Plutôt qu’un avis sur la biographie, j’aimerais simplement partager quelques réflexions sur les raisons qui ont pu être à l’origine de l’incroyable succès de cet homme :

  • Un environnement familial propice : né dans une famille d’entrepreneurs (ses grands-parents tenaient une épicerie, et son père possédait une petite maison de courtage), Warren a été élevé dans un environnement propice pour monter des affaires, ce qu’il a commencé à faire très tôt. Son grand-père appréciait particulièrement qu’il réfléchisse à de nouveaux moyens de gagner de l’argent.
  • Une capacité rare à analyser les chiffres : le jeune Warren a très vite commencé à jouer avec les chiffres, qu’il a rapidement mis à profit dans ses premiers business, puis plus tard en parcourant sans relâche les journaux de cotations à la recherche de la perle rare.
  • Une curiosité et une grande soif d’apprendre : timide, il n’a pas hésité à se plonger dans les livres et à assister à des séminaires d’éloquence pour apprendre à développer sa force de conviction. C’est d’ailleurs en lisant qu’il a eu ses premières idées de business.
  • Un focus énorme et ininterrompu : il a passé la quasi-totalité de sa vie obsédé par une seule question : « comment gagner de l’argent », souvent au détriment du reste (sa première femme et ses enfants). Comme Bill Gates, il attribue son succès au fait de savoir rester focus.
  • Un grand désir d’honnêteté : son père, un homme politique intransigeant sur les valeurs morales, a été une grande source d’inspiration pour Buffett. S’enrichir de manière honnête et veiller à ce que les actionnaires aient leur juste part font partie de ses préoccupations.
  • La loterie ovarienne : Warren attribue également une bonne part de son succès au fait d’être né en Amérique, dans le pays de la libre entreprise.

Points forts :

  • La biographie suit Warren Buffett sur près de 80 ans avec une force de détails inégalée, ce qui est exceptionnel pour être souligné. On peut même dire que la biographie se déroule sur près de 140 ans, puisqu’elle commence par la vie de son grand-père, dans les années 1870, pour se terminer en 2009, l’année de ses 79 ans. Dix ans plus tard, il est d’ailleurs toujours aux affaires et à la tête de son entreprise, Berkshire Hathaway.
  • La vie de l’homme le plus riche au monde (ou l’un des plus riches) est singulière, et sa biographie permet de comprendre en quoi ses aptitudes innées pour les affaires et pour le maniement des chiffres, l’ont conduit là où il est arrivé
  • Ce livre est un exemple parfait du concept de réinvestissement des bénéfices et des liquidités, avec l’homme qui a le mieux su se servir des intérêts composés

Points faibles :

  • La biographie est incroyablement longue (950 pages), et présente en détail la vie de beaucoup de personnes qui ont croisé Warren Buffett. Ces longues pages sur des personnages secondaires ne sont pas toujours très utiles.
  • Les nombreuses longueurs ainsi que le style plutôt neutre et monotone rendent parfois la lecture ennuyeuse.

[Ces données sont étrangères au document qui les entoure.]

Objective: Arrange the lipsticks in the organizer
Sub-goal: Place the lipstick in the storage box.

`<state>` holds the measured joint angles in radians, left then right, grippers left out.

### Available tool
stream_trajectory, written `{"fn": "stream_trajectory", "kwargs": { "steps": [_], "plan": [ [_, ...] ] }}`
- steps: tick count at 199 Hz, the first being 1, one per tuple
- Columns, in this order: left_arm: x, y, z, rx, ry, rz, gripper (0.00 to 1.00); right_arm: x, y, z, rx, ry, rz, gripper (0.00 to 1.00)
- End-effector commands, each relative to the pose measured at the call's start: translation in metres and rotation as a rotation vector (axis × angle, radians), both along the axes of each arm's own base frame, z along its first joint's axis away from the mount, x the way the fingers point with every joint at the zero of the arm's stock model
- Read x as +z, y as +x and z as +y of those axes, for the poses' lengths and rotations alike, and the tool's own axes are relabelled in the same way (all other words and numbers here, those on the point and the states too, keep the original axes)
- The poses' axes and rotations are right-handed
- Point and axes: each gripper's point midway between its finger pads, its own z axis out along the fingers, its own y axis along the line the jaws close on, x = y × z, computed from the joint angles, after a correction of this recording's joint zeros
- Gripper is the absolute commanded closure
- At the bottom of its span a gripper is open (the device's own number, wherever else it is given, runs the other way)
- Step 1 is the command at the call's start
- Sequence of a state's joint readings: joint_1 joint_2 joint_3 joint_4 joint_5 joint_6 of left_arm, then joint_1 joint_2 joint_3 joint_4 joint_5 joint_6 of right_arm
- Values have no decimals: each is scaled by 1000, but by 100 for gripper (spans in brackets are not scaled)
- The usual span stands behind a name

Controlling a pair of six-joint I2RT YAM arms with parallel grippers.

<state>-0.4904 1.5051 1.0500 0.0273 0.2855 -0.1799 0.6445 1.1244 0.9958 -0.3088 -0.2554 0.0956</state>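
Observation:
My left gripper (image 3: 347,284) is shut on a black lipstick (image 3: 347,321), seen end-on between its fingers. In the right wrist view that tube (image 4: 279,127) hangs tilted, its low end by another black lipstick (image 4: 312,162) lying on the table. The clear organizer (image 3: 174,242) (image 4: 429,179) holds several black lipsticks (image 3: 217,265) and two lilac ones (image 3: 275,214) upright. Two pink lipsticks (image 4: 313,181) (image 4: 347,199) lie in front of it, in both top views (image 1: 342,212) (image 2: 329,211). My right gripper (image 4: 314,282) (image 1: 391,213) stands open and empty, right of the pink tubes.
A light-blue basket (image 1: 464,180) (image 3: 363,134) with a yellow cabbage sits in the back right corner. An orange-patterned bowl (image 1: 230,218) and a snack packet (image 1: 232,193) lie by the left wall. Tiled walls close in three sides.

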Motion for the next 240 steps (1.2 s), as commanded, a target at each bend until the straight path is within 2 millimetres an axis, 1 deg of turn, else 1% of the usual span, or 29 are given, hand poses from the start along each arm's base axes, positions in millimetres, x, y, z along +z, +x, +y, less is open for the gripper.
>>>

Il est assez difficile de résumer de façon concise un livre de près de 1000 pages. J’ai donc volontairement mis de côté plusieurs aspects et traits de personnalité de Warren Buffett pour ne pas rallonger le résumé, déjà bien assez long.

Si vous avez lu « Warren Buffett – La biographie officielle, L’effet boule de neige », n’hésitez pas à partager votre avis sur le livre en commentaire !

2 commentaires sur “Warren Buffett – L’effet boule de neige

  1. Merci pour cette bio qui donne l’envie de connaitre mieux se personnage.
    C’est vrai le résumé est très long mais la vie de Warren Buffett est assez incroyable.
    Merci pour l’effort de synthèse. J’attends les autres articles sur le personnage.